■ **Problem to solve**: Down to the last line, set down the material below exactly, excluding pictures.
:::::
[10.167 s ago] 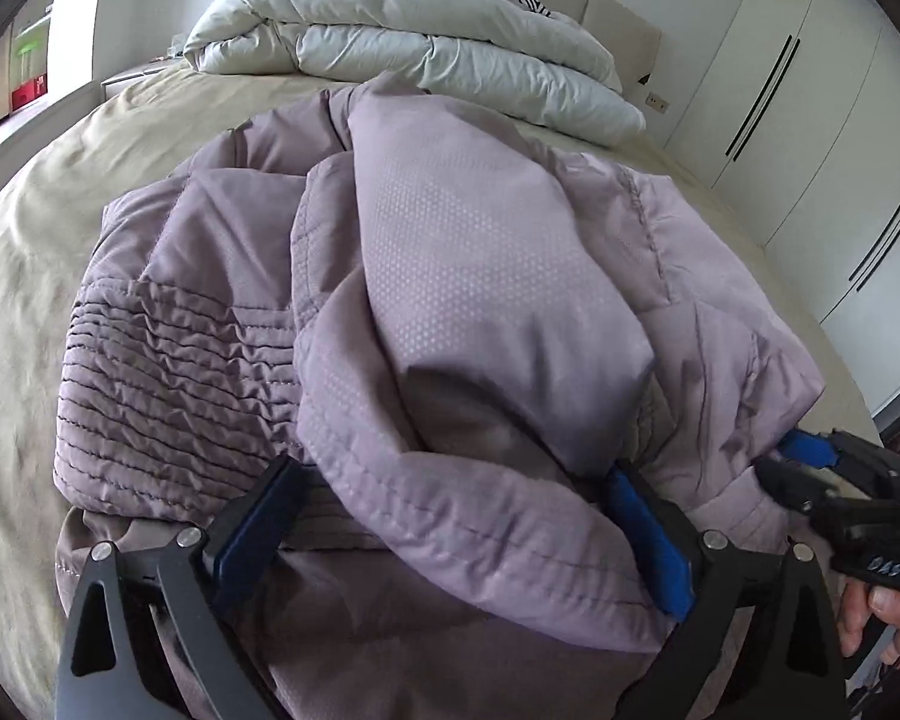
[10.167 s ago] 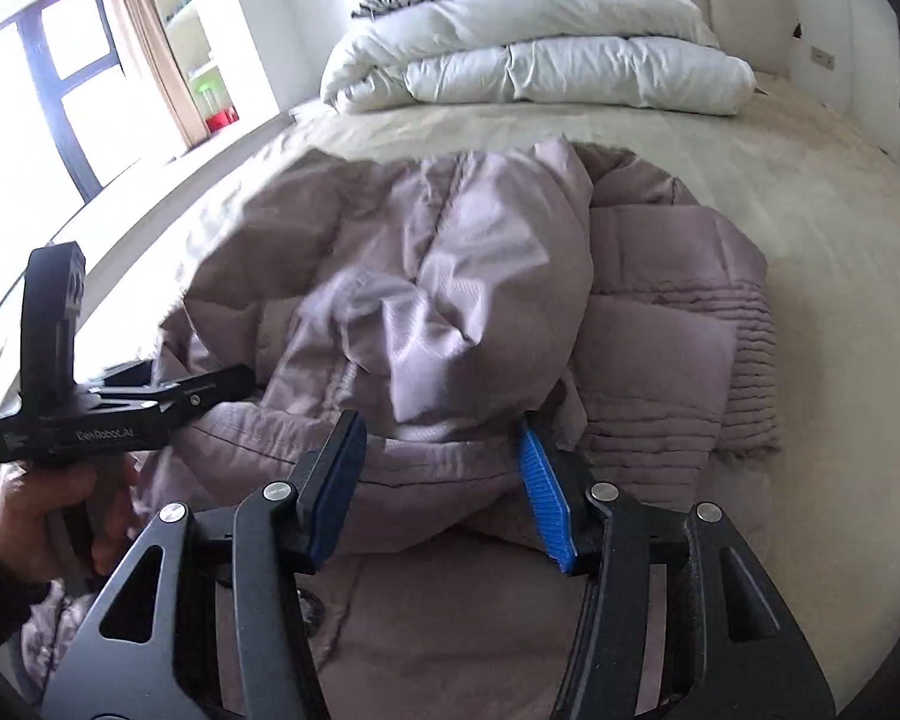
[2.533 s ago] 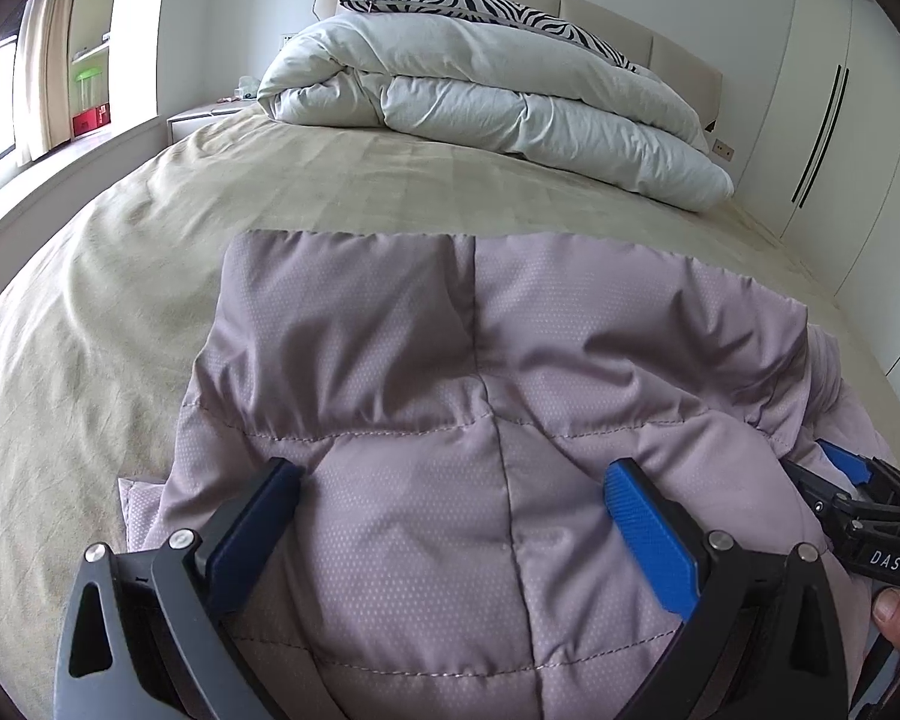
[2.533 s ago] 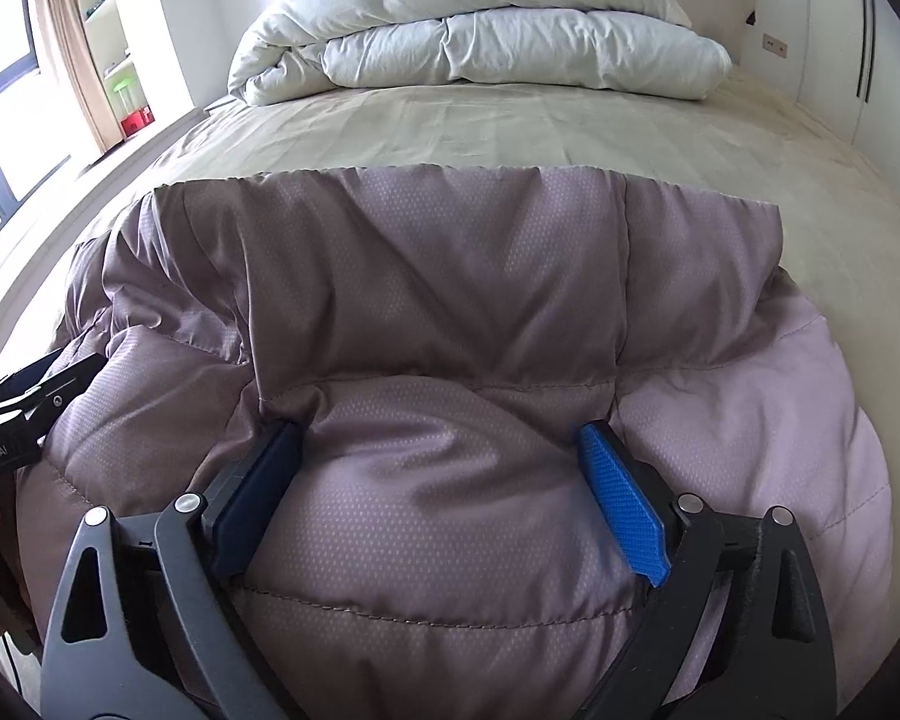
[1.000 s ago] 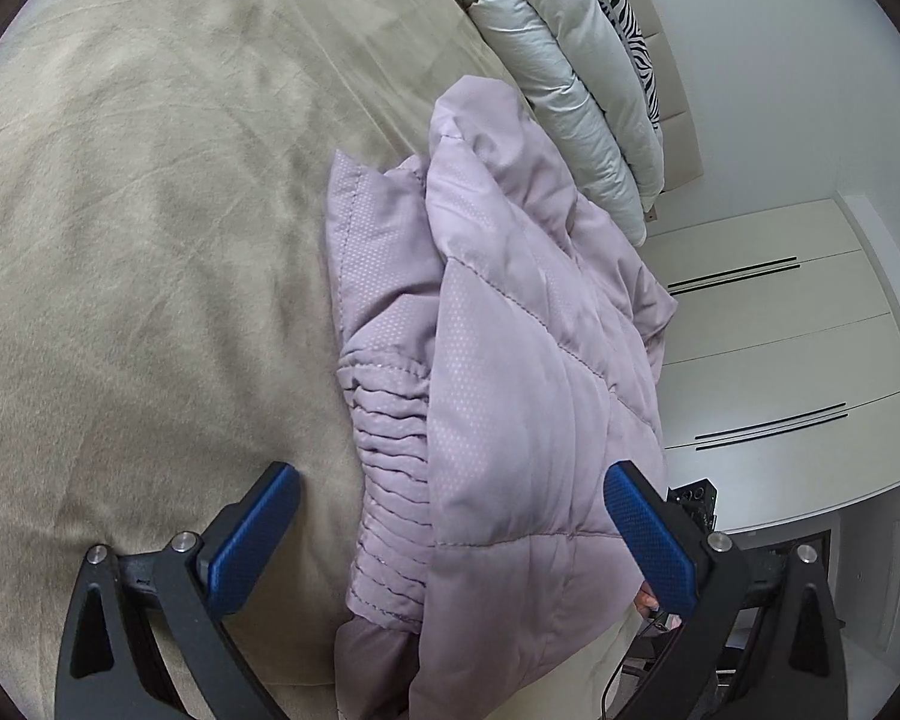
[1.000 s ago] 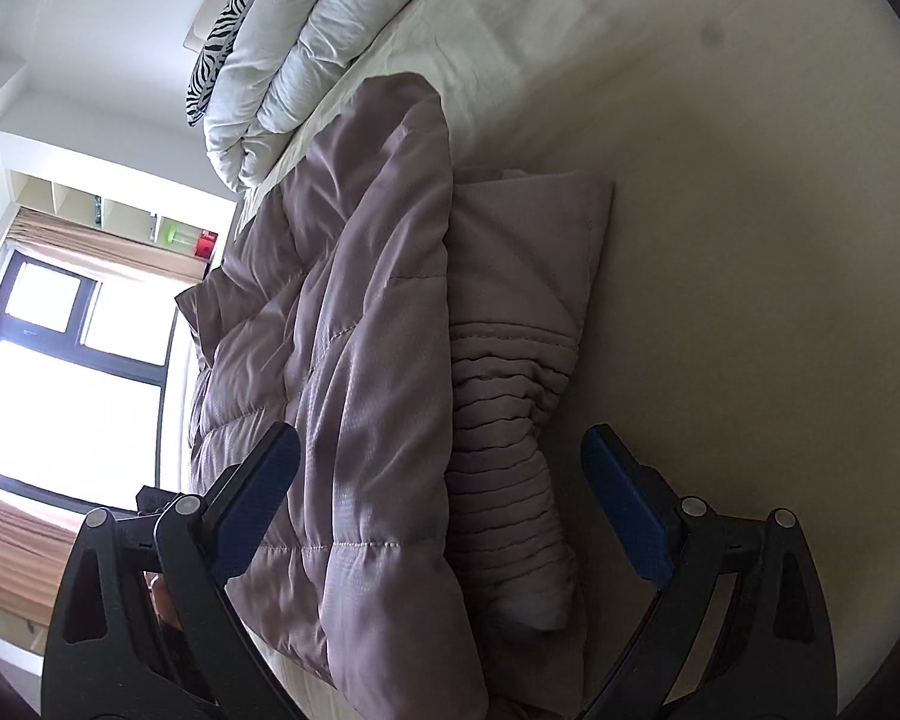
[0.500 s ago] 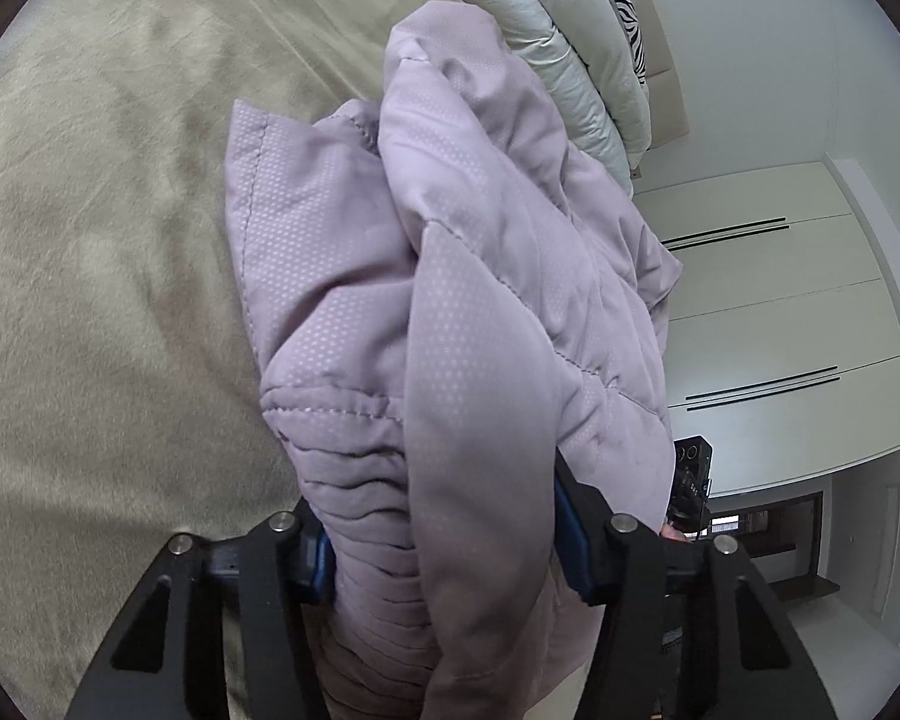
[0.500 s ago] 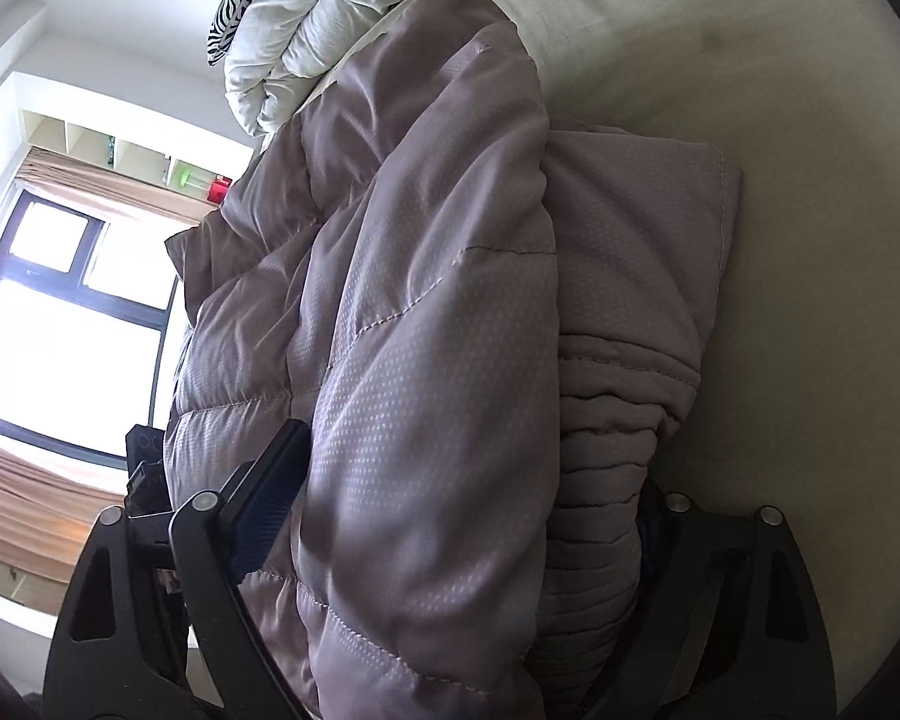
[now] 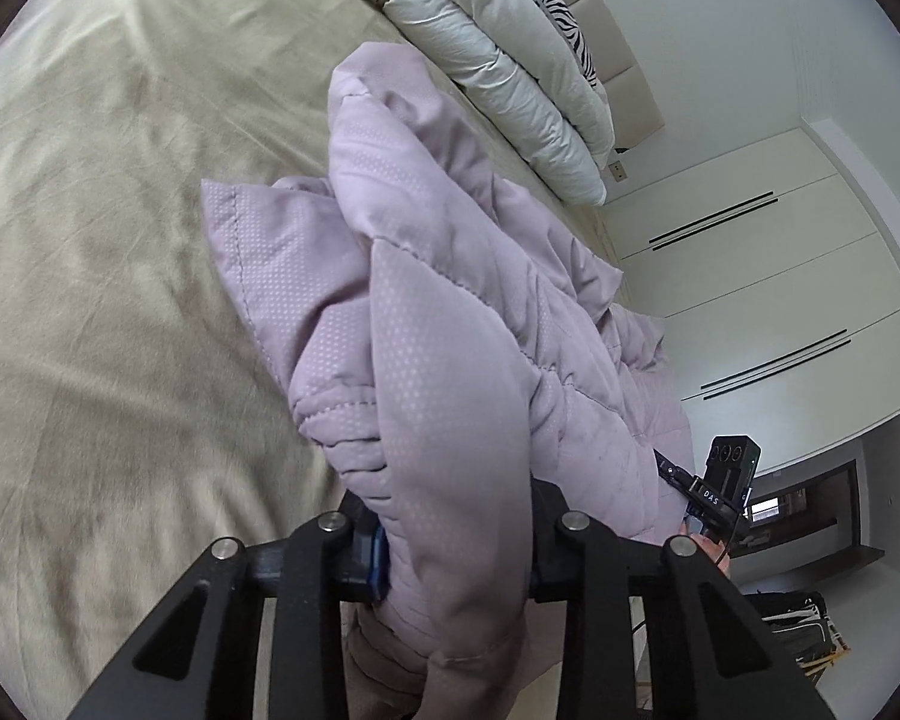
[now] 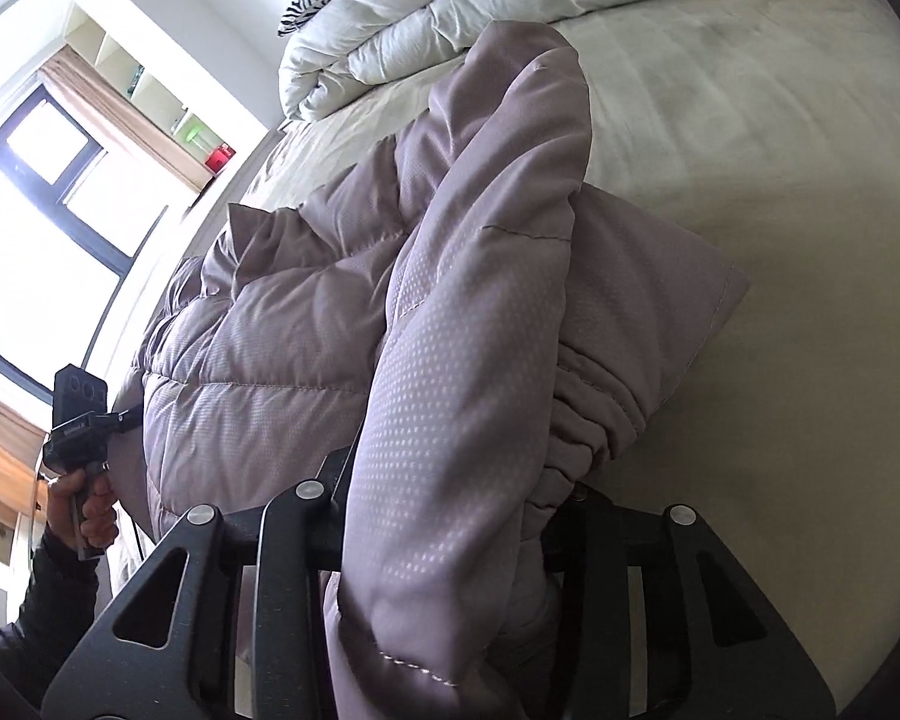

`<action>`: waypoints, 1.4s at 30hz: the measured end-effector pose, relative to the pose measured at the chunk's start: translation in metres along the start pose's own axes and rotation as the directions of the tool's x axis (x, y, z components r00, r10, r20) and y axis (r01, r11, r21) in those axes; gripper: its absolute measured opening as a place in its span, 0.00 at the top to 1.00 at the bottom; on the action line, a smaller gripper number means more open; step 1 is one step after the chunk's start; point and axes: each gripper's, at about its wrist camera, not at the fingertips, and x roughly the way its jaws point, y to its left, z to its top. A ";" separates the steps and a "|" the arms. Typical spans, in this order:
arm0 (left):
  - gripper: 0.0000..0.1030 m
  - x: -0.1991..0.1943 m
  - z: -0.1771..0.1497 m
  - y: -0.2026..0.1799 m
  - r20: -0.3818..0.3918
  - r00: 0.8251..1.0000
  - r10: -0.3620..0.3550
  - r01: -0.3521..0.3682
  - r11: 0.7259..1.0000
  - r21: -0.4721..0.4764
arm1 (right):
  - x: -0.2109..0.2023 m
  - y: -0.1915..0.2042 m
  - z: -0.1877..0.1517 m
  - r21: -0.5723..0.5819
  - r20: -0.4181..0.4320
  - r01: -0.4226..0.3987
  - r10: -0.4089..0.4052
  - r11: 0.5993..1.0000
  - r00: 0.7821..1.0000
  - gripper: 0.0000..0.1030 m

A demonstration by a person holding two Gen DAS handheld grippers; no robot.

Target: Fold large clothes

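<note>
one jacket [image 9: 450, 360], two tools, one duvet [image 9: 510, 42]

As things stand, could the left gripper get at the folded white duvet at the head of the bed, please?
Probably not: the left gripper is shut on the lilac jacket, whose bulk lies between it and the duvet further up the bed.
</note>
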 end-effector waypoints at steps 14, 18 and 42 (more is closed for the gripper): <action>0.63 -0.071 -0.100 0.033 -0.029 1.000 0.007 -0.008 0.999 -0.036 | -0.032 0.056 -0.100 0.008 -0.028 -0.088 0.088 0.996 0.996 0.67; 0.49 -0.058 -0.106 0.055 -0.012 1.000 0.004 -0.005 0.996 -0.088 | -0.007 0.025 -0.116 0.107 -0.041 -0.055 0.060 0.993 0.997 0.54; 0.00 -0.171 -0.205 -0.166 0.756 0.464 0.462 -0.816 0.555 0.162 | -0.179 0.182 -0.191 -0.094 0.618 0.634 -0.455 0.767 0.641 0.00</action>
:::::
■ **Exercise result**:
[10.167 s ago] 
[10.167 s ago] 
[2.533 s ago] 
[2.533 s ago] 
[1.000 s ago] 
[1.000 s ago] 
[0.500 s ago] 
[0.500 s ago] 
[now] 
[now] 

`<action>`: waypoints, 1.4s at 30hz: the measured end-effector pose, relative to the pose measured at the chunk's start: translation in metres along the start pose's own axes and rotation as the directions of the tool's x axis (x, y, z components r00, r10, r20) and y axis (r01, r11, r21) in those axes; gripper: its absolute measured opening as a place in its span, 0.00 at the top to 1.00 at the bottom; on the action line, a smaller gripper number means more open; step 1 is one step after the chunk's start; point and axes: each gripper's, at about its wrist camera, not at the fingertips, and x roughly the way its jaws point, y to its left, z to its top. A ";" separates the steps and a "|" the arms. Typical spans, in this order:
arm0 (left):
  - gripper: 0.0000..0.1030 m
  - x: -0.1991..0.1943 m
  - z: -0.1771..0.1497 m
  - y: -0.2026..0.1799 m
  - r20: -0.3818..0.3918
  - r00: 0.8251..1.0000
  - r10: -0.3620..0.3550
  - r01: -0.3521..0.3682
  - r11: 0.7259..1.0000
  - r21: -0.4721..0.4764
arm1 (right):
  - x: -0.2109..0.2023 m
  - y: -0.1915..0.2042 m
  - z: -0.1877..0.1517 m
  - r21: -0.5723..0.5819
  - r20: -0.4181..0.4320
  - r01: -0.4226..0.3987
  - r10: -0.4089..0.4052
  - r11: 0.5993..1.0000
  - r00: 0.7821..1.0000
  - gripper: 0.0000..0.1030 m

A demonstration by a person holding two Gen DAS handheld grippers; no robot.

Target: Fold large clothes

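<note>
one jacket [image 9: 450, 360], two tools, one duvet [image 9: 510, 42]

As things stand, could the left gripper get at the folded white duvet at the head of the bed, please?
Probably not: the left gripper is shut on the lilac jacket, whose bulk lies between it and the duvet further up the bed.
</note>
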 end-effector waypoints at steps 14, 18 and 42 (more is closed for the gripper): <action>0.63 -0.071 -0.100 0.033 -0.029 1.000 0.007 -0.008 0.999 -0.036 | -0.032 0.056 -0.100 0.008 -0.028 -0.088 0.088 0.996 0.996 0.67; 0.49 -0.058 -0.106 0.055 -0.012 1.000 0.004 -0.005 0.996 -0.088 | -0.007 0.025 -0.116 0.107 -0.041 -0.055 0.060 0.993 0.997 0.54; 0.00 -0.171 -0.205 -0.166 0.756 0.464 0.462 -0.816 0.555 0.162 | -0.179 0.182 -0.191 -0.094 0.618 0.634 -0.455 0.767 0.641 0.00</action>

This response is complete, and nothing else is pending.